■ What needs to be done ■
Please output the data below exactly as given, starting at its first line and stopping after the line that contains "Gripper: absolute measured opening".

■ Source data ■
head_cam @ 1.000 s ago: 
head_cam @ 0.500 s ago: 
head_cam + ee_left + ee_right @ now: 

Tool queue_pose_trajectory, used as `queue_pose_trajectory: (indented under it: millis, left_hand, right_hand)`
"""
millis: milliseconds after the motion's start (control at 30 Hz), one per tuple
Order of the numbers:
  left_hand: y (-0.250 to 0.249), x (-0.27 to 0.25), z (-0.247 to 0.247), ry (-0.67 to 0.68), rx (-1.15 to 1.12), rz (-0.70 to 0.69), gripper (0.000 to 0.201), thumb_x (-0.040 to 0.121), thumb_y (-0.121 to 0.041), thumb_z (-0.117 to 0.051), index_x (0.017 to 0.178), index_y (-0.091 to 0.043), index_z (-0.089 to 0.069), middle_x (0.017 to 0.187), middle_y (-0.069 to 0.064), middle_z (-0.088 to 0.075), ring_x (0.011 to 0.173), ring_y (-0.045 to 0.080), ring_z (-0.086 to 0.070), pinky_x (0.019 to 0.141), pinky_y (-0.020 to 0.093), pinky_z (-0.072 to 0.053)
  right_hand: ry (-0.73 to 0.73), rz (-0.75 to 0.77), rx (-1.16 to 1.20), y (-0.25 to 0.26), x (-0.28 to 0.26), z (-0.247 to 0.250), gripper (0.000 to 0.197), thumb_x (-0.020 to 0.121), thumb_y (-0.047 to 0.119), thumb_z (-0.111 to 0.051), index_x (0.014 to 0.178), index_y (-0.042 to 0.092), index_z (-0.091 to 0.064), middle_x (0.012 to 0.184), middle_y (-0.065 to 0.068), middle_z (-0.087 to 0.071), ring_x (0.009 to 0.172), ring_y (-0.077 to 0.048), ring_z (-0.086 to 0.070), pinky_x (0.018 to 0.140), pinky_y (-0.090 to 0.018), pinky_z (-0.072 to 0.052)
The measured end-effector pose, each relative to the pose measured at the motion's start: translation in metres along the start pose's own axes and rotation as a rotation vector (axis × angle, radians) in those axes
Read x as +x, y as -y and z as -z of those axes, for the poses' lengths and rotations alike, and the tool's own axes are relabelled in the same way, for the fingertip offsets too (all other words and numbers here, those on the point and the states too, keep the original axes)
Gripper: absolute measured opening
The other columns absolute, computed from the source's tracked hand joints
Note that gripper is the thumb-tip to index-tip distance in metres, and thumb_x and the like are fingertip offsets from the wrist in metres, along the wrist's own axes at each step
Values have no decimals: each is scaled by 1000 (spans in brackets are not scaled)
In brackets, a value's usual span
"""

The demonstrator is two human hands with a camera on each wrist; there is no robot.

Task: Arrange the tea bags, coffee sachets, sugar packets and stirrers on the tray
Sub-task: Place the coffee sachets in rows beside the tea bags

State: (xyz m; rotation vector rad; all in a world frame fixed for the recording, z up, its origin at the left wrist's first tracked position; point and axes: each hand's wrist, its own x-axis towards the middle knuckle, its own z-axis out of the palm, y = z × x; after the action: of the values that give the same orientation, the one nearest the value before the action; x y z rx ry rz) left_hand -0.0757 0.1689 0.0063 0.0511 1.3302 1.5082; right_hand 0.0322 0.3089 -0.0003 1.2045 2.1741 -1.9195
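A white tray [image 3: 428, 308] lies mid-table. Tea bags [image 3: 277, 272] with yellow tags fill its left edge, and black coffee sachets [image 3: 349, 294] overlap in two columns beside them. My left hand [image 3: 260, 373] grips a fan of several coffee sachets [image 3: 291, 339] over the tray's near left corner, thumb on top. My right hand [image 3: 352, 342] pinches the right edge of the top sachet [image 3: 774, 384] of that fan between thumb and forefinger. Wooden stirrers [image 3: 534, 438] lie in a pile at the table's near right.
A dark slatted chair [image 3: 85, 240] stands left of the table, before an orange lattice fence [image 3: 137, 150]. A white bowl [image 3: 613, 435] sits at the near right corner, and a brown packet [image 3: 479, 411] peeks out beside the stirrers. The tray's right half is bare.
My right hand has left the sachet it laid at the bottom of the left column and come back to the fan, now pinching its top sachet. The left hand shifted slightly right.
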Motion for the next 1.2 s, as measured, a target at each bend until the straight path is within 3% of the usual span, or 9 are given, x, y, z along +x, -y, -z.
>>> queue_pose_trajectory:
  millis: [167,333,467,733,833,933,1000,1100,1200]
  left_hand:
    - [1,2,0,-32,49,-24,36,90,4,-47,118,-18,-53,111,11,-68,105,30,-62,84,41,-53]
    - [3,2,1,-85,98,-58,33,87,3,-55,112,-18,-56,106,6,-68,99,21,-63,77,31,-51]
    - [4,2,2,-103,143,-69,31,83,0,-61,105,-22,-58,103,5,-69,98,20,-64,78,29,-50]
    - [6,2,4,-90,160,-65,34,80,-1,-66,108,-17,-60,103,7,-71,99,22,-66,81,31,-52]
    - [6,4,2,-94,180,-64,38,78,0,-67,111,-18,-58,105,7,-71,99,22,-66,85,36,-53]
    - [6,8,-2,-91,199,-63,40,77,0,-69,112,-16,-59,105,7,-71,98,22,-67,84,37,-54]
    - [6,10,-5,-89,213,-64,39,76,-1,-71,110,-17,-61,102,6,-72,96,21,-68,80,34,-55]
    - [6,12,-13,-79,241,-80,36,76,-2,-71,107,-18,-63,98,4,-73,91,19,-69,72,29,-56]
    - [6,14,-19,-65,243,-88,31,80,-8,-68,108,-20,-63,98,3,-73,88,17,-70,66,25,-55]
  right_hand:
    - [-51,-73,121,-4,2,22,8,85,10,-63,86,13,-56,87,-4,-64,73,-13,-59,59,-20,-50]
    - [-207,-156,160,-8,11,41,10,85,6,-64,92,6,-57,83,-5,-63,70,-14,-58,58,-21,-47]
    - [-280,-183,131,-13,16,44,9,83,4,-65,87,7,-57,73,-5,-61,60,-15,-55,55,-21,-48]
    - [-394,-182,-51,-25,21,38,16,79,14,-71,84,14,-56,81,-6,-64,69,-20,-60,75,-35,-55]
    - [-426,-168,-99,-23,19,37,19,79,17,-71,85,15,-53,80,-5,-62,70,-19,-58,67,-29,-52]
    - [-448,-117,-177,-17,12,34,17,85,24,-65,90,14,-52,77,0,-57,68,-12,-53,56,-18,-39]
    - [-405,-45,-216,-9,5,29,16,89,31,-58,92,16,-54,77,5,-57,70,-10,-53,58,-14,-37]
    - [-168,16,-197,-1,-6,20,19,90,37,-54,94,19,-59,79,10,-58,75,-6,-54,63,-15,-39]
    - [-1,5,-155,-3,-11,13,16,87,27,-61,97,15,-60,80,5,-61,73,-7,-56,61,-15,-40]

■ Response box ■
head_cam @ 1.000 s ago: 
head_cam @ 0.500 s ago: 
head_cam + ee_left + ee_right @ now: 

Tool queue_pose_trajectory, used as `queue_pose_trajectory: (indented under it: millis, left_hand, right_hand)`
"""
millis: milliseconds after the motion's start (control at 30 Hz), one per tuple
Order of the numbers:
  left_hand: y (-0.250 to 0.249), x (-0.27 to 0.25), z (-0.247 to 0.247), ry (-0.67 to 0.68), rx (-1.15 to 1.12), rz (-0.70 to 0.69), gripper (0.000 to 0.201), thumb_x (-0.040 to 0.121), thumb_y (-0.121 to 0.041), thumb_z (-0.117 to 0.051), index_x (0.017 to 0.178), index_y (-0.091 to 0.043), index_z (-0.089 to 0.069), middle_x (0.017 to 0.187), middle_y (-0.069 to 0.064), middle_z (-0.088 to 0.075), ring_x (0.011 to 0.173), ring_y (-0.045 to 0.080), ring_z (-0.086 to 0.070), pinky_x (0.019 to 0.141), pinky_y (-0.020 to 0.093), pinky_z (-0.072 to 0.053)
  right_hand: ry (-0.73 to 0.73), rz (-0.75 to 0.77), rx (-1.16 to 1.20), y (-0.25 to 0.26), x (-0.28 to 0.26), z (-0.247 to 0.250), gripper (0.000 to 0.197), thumb_x (-0.020 to 0.121), thumb_y (-0.047 to 0.119), thumb_z (-0.111 to 0.051), index_x (0.014 to 0.178), index_y (-0.042 to 0.092), index_z (-0.091 to 0.064), middle_x (0.012 to 0.184), middle_y (-0.065 to 0.068), middle_z (-0.087 to 0.071), ring_x (0.009 to 0.172), ring_y (-0.077 to 0.048), ring_z (-0.086 to 0.070), pinky_x (0.018 to 0.140), pinky_y (-0.090 to 0.018), pinky_z (-0.072 to 0.052)
The measured end-effector pose, each relative to the pose measured at the motion's start: translation in metres along the start pose's own axes and rotation as a rotation vector (axis × angle, radians) in those axes
Read x as +x, y as -y and z as -z of those axes, for the poses' lengths and rotations alike, and the tool's own axes are relabelled in the same way, for the fingertip offsets too (all other words and numbers here, those on the point and the states too, keep the original axes)
Gripper: absolute measured opening

No more work is needed on this exercise.